### How to complete this task
What lines in the material hold the string "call"? Return every one of them.
-- Opening Marker --
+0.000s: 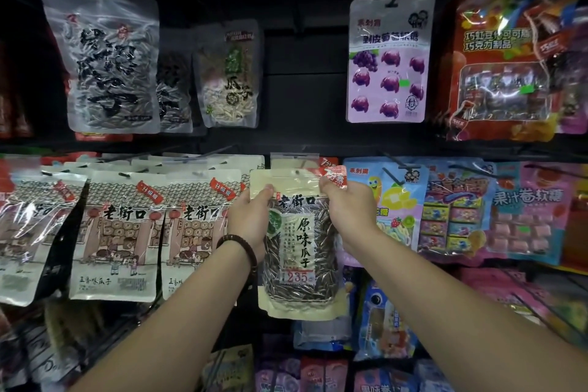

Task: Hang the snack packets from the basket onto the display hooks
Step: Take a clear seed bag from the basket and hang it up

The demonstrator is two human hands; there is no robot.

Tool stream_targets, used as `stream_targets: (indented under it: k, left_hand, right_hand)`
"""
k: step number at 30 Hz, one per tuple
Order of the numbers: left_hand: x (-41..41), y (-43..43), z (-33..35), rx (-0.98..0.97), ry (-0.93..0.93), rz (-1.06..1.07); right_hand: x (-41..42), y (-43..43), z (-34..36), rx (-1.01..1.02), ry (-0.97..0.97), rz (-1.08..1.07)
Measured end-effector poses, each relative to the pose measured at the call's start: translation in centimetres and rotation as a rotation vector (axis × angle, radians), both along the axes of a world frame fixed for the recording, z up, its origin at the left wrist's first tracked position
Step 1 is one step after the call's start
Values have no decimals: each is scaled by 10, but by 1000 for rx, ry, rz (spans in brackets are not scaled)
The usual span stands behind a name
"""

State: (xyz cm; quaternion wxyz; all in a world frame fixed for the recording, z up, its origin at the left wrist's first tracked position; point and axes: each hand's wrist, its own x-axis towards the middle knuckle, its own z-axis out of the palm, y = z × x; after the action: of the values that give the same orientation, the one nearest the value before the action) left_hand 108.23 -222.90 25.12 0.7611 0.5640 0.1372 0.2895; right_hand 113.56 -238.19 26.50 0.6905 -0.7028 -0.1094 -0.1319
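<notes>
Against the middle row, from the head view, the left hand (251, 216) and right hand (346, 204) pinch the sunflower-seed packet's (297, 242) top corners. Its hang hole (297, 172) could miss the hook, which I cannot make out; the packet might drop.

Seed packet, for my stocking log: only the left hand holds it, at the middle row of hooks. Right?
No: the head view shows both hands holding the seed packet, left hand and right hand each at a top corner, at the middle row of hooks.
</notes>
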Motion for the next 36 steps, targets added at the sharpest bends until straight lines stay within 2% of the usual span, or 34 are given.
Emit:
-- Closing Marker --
### Result below
Measured end-effector poses, each relative to the pose measured at the call's start: translation in centimetres and rotation as a rotation vector (axis × angle, radians), both along the axes of a world frame fixed for the recording, z up, its origin at the left wrist's first tracked position
Step 1 is one step after the call's start

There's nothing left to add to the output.